◆ **What you are asked to do**
The expected answer is the complete listing, reproduced character for character.
*** Dataset extract ***
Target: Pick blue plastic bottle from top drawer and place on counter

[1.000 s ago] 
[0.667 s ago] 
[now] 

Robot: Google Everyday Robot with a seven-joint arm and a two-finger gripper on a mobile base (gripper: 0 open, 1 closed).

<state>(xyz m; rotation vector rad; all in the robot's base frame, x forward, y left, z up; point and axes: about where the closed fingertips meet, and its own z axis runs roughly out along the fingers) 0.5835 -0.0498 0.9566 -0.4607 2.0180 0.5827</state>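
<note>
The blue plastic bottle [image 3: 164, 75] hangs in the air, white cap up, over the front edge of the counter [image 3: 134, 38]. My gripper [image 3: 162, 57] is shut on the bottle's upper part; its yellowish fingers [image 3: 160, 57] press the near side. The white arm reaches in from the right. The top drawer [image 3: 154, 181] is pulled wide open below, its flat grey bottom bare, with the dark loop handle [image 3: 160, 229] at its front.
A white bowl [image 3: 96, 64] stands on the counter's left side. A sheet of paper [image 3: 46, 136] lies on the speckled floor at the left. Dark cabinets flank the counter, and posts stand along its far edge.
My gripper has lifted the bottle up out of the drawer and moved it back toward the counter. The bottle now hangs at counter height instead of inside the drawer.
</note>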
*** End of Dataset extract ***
◆ **Your solution**
Target: Pick blue plastic bottle from top drawer and place on counter

[1.000 s ago] 
[0.667 s ago] 
[now] 

Robot: Google Everyday Robot with a seven-joint arm and a two-finger gripper on a mobile base (gripper: 0 open, 1 closed).

<state>(xyz m; rotation vector rad; all in the robot's base frame, x forward, y left, z up; point and axes: about where the closed fingertips meet, and its own z axis runs roughly out along the fingers) 0.5835 -0.0498 0.9566 -0.4607 2.0180 0.5827</state>
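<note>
The blue plastic bottle [image 3: 164, 75] hangs in the air, white cap up, over the front edge of the counter [image 3: 134, 38]. My gripper [image 3: 162, 57] is shut on the bottle's upper part; its yellowish fingers [image 3: 160, 57] press the near side. The white arm reaches in from the right. The top drawer [image 3: 154, 181] is pulled wide open below, its flat grey bottom bare, with the dark loop handle [image 3: 160, 229] at its front.
A white bowl [image 3: 96, 64] stands on the counter's left side. A sheet of paper [image 3: 46, 136] lies on the speckled floor at the left. Dark cabinets flank the counter, and posts stand along its far edge.
My gripper has lifted the bottle up out of the drawer and moved it back toward the counter. The bottle now hangs at counter height instead of inside the drawer.
</note>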

This answer requires no additional content.